## YOUR INSTRUCTIONS
Copy exactly the lines of the material below that run from the one containing "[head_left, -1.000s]" through the one containing "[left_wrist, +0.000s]". Copy no other lines.
+++ RECORDS TO PROCESS +++
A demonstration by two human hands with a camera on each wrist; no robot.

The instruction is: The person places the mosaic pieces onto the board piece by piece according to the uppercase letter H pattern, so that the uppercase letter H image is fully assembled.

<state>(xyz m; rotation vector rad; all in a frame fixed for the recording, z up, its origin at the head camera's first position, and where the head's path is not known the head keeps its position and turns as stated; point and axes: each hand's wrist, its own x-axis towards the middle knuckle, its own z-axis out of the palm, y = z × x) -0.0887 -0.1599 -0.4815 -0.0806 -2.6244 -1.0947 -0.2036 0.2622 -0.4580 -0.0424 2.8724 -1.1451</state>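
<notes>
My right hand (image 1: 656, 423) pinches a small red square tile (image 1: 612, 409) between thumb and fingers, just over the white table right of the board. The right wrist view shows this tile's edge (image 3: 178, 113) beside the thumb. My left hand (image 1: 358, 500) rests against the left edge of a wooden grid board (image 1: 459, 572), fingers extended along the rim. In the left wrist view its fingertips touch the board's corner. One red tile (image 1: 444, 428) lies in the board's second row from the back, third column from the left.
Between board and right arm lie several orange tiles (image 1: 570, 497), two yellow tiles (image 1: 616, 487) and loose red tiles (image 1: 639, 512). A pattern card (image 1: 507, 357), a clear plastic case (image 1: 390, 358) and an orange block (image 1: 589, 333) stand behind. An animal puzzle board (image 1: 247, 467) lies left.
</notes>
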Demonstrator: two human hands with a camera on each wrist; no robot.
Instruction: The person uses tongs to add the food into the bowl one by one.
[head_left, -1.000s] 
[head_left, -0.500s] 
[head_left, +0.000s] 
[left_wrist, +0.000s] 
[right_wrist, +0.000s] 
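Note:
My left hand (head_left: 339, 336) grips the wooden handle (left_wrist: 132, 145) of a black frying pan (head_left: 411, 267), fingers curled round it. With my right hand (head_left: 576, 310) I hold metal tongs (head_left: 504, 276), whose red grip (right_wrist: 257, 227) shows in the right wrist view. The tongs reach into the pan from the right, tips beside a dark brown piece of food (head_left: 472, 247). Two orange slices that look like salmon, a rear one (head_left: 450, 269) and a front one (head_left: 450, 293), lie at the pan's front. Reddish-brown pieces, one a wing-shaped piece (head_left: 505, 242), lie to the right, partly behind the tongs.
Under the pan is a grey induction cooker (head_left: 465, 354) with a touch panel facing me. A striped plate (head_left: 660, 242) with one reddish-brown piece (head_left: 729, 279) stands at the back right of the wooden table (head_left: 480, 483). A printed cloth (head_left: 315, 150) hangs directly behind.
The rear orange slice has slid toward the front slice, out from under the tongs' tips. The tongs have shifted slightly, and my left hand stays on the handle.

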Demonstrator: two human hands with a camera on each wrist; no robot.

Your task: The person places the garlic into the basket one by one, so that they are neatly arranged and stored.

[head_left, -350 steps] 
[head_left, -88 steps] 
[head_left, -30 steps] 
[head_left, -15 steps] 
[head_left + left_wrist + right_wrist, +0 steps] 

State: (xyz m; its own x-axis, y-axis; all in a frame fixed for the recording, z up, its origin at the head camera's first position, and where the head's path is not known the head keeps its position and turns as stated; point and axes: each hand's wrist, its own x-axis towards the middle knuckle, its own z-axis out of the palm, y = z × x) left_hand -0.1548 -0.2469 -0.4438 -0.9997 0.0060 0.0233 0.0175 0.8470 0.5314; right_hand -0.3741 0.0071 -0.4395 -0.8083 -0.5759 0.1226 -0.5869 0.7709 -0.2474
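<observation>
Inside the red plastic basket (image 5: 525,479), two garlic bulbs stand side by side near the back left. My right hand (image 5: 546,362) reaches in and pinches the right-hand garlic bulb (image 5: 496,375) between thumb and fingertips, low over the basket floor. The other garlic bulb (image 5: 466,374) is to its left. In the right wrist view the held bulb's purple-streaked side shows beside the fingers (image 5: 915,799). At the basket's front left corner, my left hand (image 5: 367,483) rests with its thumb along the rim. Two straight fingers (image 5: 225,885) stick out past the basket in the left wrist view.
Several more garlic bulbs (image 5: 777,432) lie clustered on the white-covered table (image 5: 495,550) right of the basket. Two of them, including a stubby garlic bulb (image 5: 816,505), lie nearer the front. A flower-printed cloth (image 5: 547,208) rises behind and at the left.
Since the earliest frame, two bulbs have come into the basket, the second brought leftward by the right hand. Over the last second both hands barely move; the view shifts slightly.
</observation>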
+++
## FINAL ANSWER
[head_left, -1.000s] 
[head_left, -0.500s] 
[head_left, +0.000s] 
[left_wrist, +0.000s] 

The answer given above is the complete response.